Raised Bed with carrots, radish seeds and trowel

If you’re planting a fall school garden with kids, it’s time to get busy.  If you want a warm season garden, plant bush beans and pinto beans by seed until September 15.  Be sure to baby your seeds; they need to be kept moist until they sprout and are established. 
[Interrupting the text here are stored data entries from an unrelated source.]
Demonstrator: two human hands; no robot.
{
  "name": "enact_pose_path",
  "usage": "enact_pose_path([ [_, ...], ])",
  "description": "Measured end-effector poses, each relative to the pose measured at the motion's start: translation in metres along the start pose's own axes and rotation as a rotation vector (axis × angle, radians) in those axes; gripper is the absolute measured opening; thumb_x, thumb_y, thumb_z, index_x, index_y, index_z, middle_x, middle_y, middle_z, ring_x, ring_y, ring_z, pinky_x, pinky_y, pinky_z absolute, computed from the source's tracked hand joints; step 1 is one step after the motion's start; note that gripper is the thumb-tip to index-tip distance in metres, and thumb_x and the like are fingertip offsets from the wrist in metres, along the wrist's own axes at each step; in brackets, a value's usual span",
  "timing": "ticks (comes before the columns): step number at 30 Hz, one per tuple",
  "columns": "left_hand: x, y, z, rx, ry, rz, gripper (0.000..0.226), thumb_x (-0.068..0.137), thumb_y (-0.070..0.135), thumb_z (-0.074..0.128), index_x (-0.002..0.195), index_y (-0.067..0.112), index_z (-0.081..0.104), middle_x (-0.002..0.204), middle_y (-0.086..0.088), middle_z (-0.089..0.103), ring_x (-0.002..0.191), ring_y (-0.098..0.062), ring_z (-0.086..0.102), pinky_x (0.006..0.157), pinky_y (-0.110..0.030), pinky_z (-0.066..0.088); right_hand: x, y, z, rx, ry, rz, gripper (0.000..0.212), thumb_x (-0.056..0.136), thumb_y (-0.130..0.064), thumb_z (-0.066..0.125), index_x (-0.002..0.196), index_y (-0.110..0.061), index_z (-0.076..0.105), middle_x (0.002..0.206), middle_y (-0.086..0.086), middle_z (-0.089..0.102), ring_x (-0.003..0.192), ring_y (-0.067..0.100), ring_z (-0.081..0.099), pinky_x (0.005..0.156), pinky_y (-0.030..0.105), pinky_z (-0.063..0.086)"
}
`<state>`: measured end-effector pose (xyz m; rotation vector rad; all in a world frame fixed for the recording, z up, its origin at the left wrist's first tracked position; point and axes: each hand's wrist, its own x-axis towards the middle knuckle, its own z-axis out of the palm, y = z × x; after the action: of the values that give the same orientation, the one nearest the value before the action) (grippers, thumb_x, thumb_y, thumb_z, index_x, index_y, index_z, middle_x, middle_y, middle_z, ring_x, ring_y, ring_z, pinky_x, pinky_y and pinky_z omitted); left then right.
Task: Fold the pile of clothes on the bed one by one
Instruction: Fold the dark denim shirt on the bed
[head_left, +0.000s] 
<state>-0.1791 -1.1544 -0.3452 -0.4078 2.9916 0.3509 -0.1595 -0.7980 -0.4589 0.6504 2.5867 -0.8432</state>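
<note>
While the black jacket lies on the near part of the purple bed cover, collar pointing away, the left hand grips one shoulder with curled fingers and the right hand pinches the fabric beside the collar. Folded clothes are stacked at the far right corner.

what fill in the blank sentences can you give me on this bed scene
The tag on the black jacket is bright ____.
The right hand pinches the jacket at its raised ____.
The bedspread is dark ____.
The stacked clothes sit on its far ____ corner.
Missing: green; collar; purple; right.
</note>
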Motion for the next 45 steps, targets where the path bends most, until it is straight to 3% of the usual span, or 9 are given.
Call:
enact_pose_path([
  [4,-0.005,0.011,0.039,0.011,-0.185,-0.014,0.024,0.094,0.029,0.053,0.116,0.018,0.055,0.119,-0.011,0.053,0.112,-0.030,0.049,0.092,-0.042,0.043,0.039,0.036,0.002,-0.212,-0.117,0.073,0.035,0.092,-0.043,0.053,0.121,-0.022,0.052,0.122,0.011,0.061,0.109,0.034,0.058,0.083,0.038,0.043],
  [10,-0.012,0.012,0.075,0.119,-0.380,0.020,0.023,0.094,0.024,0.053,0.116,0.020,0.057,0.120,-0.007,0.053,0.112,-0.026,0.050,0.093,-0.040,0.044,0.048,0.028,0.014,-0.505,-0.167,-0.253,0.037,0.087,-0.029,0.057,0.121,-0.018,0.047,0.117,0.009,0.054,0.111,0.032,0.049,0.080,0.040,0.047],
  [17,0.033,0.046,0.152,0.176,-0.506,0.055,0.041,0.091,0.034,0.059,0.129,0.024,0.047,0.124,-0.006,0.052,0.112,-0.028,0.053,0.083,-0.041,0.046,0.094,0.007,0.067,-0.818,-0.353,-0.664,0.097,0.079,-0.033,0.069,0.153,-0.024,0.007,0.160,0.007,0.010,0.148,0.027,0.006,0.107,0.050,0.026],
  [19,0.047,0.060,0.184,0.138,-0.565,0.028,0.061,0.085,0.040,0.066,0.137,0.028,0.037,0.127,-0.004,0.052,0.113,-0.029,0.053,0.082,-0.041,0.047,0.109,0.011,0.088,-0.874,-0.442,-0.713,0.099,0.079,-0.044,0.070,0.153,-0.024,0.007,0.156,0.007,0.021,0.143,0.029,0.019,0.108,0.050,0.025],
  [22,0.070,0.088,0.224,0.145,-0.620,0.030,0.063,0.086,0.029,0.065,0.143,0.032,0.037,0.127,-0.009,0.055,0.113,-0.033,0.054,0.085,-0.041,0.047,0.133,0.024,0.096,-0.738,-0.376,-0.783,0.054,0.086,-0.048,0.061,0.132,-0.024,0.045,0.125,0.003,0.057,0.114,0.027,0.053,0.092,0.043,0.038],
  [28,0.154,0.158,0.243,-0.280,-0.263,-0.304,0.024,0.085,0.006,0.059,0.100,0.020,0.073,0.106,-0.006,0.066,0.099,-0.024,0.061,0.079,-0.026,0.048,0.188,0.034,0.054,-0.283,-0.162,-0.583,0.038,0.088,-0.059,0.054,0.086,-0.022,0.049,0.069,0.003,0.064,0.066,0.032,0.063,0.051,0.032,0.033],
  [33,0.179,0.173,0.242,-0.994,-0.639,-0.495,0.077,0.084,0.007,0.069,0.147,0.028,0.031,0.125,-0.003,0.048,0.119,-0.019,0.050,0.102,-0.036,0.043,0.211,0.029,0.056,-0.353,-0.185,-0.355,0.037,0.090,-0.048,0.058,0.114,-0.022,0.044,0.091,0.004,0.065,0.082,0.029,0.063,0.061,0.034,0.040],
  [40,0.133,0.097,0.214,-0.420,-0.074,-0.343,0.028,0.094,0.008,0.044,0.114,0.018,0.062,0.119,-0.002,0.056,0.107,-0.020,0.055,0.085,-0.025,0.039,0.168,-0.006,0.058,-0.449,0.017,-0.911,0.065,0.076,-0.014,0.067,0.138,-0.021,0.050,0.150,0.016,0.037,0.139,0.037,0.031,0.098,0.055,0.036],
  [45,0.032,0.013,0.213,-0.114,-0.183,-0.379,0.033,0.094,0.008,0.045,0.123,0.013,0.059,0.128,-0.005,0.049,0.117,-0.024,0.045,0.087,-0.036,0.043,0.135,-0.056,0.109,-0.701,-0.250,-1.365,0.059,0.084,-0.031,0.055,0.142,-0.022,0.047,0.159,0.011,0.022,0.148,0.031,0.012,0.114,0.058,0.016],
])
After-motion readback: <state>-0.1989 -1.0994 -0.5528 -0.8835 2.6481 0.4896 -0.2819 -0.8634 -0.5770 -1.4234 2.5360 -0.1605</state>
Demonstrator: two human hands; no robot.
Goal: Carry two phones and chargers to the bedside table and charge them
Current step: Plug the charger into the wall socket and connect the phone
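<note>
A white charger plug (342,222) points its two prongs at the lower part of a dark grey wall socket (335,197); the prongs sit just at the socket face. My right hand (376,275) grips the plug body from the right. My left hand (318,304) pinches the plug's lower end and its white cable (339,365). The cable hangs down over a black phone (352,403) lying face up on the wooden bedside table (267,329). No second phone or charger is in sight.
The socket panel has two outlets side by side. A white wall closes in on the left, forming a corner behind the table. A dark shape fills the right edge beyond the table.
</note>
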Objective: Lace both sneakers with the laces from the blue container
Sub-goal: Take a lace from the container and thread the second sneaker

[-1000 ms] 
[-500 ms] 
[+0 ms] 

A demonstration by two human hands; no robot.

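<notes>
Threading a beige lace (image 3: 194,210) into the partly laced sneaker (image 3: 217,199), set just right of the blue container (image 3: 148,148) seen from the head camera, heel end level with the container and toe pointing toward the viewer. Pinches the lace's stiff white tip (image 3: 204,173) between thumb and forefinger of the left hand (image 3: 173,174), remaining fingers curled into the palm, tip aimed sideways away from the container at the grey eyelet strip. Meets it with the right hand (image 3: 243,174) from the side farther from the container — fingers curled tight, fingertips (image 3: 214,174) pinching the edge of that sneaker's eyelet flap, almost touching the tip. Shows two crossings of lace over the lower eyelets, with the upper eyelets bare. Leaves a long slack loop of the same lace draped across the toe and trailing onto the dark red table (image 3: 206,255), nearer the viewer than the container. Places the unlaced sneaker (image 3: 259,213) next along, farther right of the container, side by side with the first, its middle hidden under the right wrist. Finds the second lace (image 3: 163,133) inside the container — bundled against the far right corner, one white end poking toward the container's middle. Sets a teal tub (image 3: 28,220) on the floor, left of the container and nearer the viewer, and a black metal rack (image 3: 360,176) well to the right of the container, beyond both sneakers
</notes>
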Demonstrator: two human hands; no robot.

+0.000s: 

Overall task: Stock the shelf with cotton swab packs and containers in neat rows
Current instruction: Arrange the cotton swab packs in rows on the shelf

Dallas County Master Gardeners Busy With Fall Gardening

Fall is Prime Time for cool season crops, those vegetables that love a nip in the air in November and December.  Plant beets, spinach, lettuce, and carrots by seed now through October 15.  Kids love transplants; they’re veggies in miniature.  Plant broccoli, Brussels sprouts, cabbage, and cauliflower transplants now through late-November.  Mustard greens, Swiss chard, spinach, parsley, leeks and kale transplants can be tucked in the garden from September 15 through the winter.  (Harvest your warmer season crops in late October, then plant cole transplants for a continued harvest.)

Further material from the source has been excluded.